L’utilisation d’antagonistes spécifiques de l’interaction CXCL12-récepteurs a effectivement permis de révéler le rôle critique de cet axe de signalisation dans la migration, la prolifération et la survie des kératinocytes immortalisés [9] (Figure 1). D’autre part, la réduction des niveaux des protéines virales E6/E7, médiatrices dans l’immortalisation cellulaire [3], provoque de manière corollaire celle de CXCL12 et de ses récepteurs, indiquant que l’expression de ceux-ci est induite par les oncogènes viraux [9].

Dysfonctionnement de CXCR4 et transformation cellulaire par HPV

Sur la base de ces résultats et compte tenu de la fréquence des complications malignes des lésions induites par HPV chez les patients atteints du SW, l’hypothèse d’un rôle positif du gain de fonction de CXCR4 (par exemple la mutation CXCR41013) sur le potentiel oncogène d’HPV a été avancée. Afin d’évaluer cette possibilité, nous avons recherché si l’expression du mutant CXCR41013 dans les kératinocytes immortalisés pouvait conférer à ceux-ci le pouvoir transformant que la seule présence d’HPV ne suffit pas à enclencher. Des expériences in vivo de xénogreffes réalisées chez des souris nude ont révélé que les animaux auxquels ont été injecté des kératinocytes immortalisés exprimant le récepteur mutant CXCR41013 développaient des tumeurs solides. Ces observations, conjuguées à l’absence de nodules chez les animaux xénogreffés avec des kératinocytes immortalisés exprimant le récepteur CXCR4 sauvage [9] (Figure 1), suggèrent que les réponses biologiques anormales et exacerbées du récepteur mutant de la chimiokine CXCL12 favorisent la transformation cellulaire associée au virus.
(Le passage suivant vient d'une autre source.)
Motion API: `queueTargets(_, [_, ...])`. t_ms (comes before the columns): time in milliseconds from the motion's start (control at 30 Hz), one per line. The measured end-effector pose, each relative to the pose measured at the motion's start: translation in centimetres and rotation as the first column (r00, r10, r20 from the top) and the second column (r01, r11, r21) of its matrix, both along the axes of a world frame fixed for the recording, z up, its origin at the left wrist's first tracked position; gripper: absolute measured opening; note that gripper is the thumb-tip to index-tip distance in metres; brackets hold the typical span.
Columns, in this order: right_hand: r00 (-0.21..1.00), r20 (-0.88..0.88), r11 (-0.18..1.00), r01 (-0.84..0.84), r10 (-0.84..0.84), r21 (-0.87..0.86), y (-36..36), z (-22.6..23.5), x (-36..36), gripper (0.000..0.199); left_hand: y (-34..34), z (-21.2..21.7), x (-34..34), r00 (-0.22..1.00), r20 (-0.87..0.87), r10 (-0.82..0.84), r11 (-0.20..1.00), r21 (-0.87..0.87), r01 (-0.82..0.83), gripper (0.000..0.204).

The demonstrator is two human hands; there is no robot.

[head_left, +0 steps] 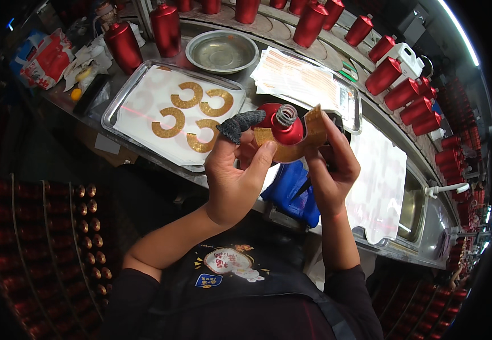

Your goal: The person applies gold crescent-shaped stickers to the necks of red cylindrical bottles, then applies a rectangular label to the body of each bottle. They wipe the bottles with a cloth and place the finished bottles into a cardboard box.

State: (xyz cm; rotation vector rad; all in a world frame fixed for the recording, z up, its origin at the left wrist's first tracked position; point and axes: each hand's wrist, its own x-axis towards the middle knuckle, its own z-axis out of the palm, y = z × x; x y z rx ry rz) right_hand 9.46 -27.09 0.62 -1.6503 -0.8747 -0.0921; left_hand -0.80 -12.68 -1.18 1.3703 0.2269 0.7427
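Note:
A red bottle (289,136) with a bare, clear threaded neck is held up in front of me, neck toward me. A curved gold label (316,126) bends around its shoulder. My left hand (237,175), with dark covers on some fingers, grips the bottle from the left, its thumb on the label's left end. Between thumb and fingers, my right hand (334,170) pinches the label's right part, whose tip stands off the bottle. Left of my hands, several gold C-shaped labels (168,123) lie on white sheeting in a metal tray (110,118).
Behind the bottle are a metal bowl (222,52) and stacked printed sheets (294,76). Red bottles (311,25) line the curved conveyor. A blue cloth-like item (294,192) hangs at the bench edge. Right stand a sink (413,212) and white tap (447,189); racked bottles (24,243) are lower left.

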Motion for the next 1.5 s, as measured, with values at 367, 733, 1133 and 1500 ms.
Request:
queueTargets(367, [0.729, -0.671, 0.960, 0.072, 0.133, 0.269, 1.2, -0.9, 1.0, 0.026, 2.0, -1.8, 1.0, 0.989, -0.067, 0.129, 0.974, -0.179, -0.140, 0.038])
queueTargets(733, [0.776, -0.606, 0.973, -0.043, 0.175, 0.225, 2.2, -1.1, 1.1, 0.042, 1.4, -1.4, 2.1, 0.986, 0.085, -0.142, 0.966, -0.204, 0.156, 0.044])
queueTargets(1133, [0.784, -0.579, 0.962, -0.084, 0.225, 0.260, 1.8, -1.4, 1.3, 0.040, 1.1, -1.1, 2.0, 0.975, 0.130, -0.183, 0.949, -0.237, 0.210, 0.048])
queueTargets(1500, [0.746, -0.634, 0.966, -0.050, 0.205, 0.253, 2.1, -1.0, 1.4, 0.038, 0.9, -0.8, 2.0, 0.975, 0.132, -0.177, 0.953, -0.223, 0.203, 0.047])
Conclusions et perspectives

L’étude du SW s’est révélée particulièrement utile à l’identification du rôle inattendu que CXCL12 exerce dans l’infection HPV et la transformation qui lui est associée, et permet d’envisager des approches thérapeutiques basées sur le blocage des interactions de la chimiokine avec ses récepteurs. Il reste à caractériser les mécanismes moléculaires qui contrôlent les liens fonctionnels entre l’axe CXCL12 et l’infection virale et qui concernent aussi bien les HPV à haut risque identifiés dans des lésions orales et génitales que ceux à bas risque, très rarement associés à des cancers, et retrouvés dans les verrues et les lésions anogénitales. La nature des HPV associés aux lésions malignes des patients souffrant du SW reste peu caractérisée. Dans les rares cas étudiés, des HPV à haut risque [5], mais aussi de manière surprenante des HPV à bas risque ont été détectés (nos observations non publiées). La sévérité de l’infection HPV associée au SW pourrait être la conséquence d’une exacerbation des liens entre l’axe CXCL12 et HPV due au gain de fonction de CXCR4. Ce mécanisme pourrait sous-tendre une plus grande permissivité des kératinocytes à l’infection. Étudier le cycle réplicatif d’HPV implique de recourir à des cultures épithéliales rganotypi- ques qui constituent les seuls modèles de réplication virale in vitro car celleci a une stricte dépendance vis-à-vis de la différenciation des kératinocytes. Ces modèles restent difficiles à mettre en oeuvre et sont particulièrement peu développés pour les virus à bas risque : comme ces virus sont incapables d’immortaliser les cellules, il est difficile d’obtenir des cultures de kératinocytes dans lesquelles le génome viral persiste. La description récente d’un processus d’immortalisation de kératinocytes primaires qui n’altère pas leurs caractéristiques [ 10] permet d’envisager une adaptation de ces modèles organotypiques à l’étude des HPV à bas risque. À terme ces travaux permettront de caractériser le nouveau rôle de la chimiokine CXCL12 et de ses récepteurs dans la pathogénie de l’infection par HPV.

Conflit d’intérêts

Les auteurs déclarent n’avoir aucun conflit d’intérêts concernant les données publiées dans cet article.